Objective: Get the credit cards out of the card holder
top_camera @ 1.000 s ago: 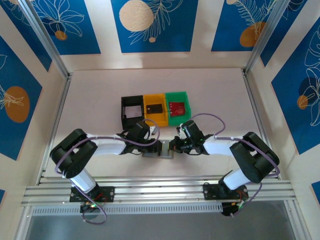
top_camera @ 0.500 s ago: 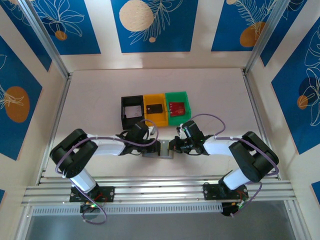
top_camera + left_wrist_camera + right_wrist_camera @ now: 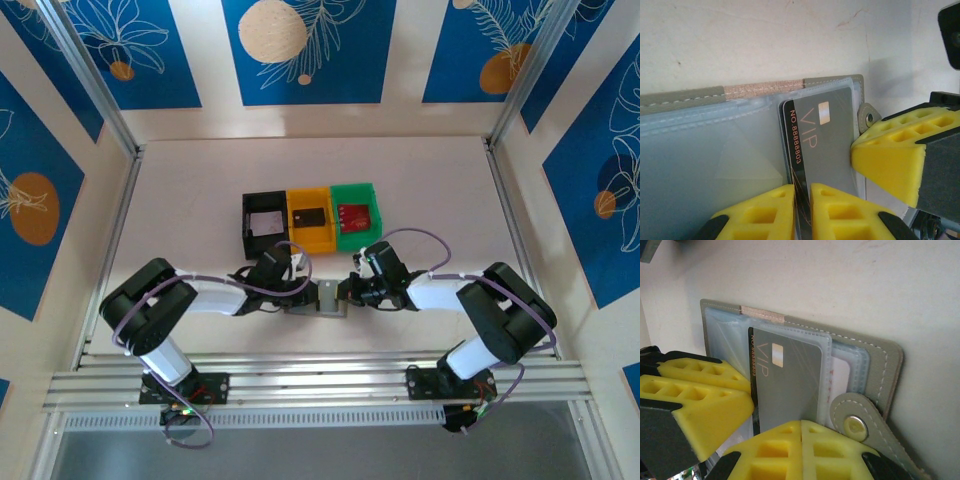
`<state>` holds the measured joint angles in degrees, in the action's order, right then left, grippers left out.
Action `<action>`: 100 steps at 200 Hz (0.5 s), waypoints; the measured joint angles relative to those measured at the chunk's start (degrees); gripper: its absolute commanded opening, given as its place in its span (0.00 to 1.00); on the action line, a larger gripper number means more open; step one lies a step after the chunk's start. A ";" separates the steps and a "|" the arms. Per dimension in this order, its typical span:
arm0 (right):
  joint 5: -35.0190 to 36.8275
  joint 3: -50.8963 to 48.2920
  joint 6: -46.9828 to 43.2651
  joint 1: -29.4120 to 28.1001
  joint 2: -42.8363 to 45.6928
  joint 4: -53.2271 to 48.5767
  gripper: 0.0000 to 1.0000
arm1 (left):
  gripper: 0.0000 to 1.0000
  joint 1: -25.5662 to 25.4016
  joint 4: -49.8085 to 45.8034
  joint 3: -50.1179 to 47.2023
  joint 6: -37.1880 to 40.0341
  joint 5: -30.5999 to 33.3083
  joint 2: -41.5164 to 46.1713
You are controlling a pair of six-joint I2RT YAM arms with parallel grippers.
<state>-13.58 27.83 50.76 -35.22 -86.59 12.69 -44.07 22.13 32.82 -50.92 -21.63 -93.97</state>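
Note:
The grey card holder [image 3: 322, 298] lies open on the table between both grippers, its stitched rim [image 3: 690, 95] and snap tab [image 3: 855, 422] in view. A grey VIP credit card [image 3: 825, 145] sticks out of a clear sleeve, also seen in the right wrist view [image 3: 785, 385]. My left gripper [image 3: 802, 200] has its yellow fingers drawn close on the card's dark edge. My right gripper [image 3: 801, 440] is shut, its tips resting on the holder's near edge beside the tab. A white card [image 3: 840, 380] sits in a sleeve behind.
Three small bins stand in a row behind the holder: black [image 3: 265, 222], yellow [image 3: 309, 218] and green [image 3: 355, 213], each with a card in it. Metal rails run along the table's near edge [image 3: 320, 380].
The left gripper's jaws have narrowed onto the card's edge and its wrist has shifted slightly left. The right arm and the holder have stayed put.

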 measured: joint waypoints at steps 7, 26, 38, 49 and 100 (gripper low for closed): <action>0.00 0.00 0.00 0.00 -0.04 0.02 0.00 | 0.15 0.04 0.57 -0.22 -0.28 -0.09 -0.02; -0.24 0.00 0.24 0.04 -0.26 0.31 0.00 | 0.13 0.22 2.16 -0.83 -1.16 -0.48 -0.24; -0.33 0.00 0.42 0.07 -0.26 0.37 0.00 | 0.12 0.33 2.80 -1.18 -1.46 -0.66 -0.28; -0.37 -0.02 0.42 0.04 -0.33 0.44 0.00 | 0.12 0.37 3.30 -1.36 -1.73 -0.70 -0.33; -0.44 -0.22 0.42 0.07 -0.39 1.03 0.00 | 0.10 0.37 3.78 -1.64 -1.73 -0.68 -0.35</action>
<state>-14.02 27.62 51.18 -35.16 -86.98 13.72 -43.70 25.91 31.18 -52.64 -22.31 -94.32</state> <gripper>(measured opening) 0.052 0.107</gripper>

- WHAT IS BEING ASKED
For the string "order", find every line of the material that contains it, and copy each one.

- OUTPUT BELOW
`<state>` holds the measured joint angles in degrees, in the action's order, right then left, grippers left out.
Action `<action>`: 100 steps at 200 Hz (0.5 s), waypoints; the measured joint angles relative to those measured at the chunk's start (degrees); gripper: its absolute commanded opening, given as its place in its span (0.00 to 1.00); on the action line, a larger gripper number means more open; step one lies a step after the chunk's start. A ";" separates the steps and a "|" the arms. Per dimension in this order, its typical span:

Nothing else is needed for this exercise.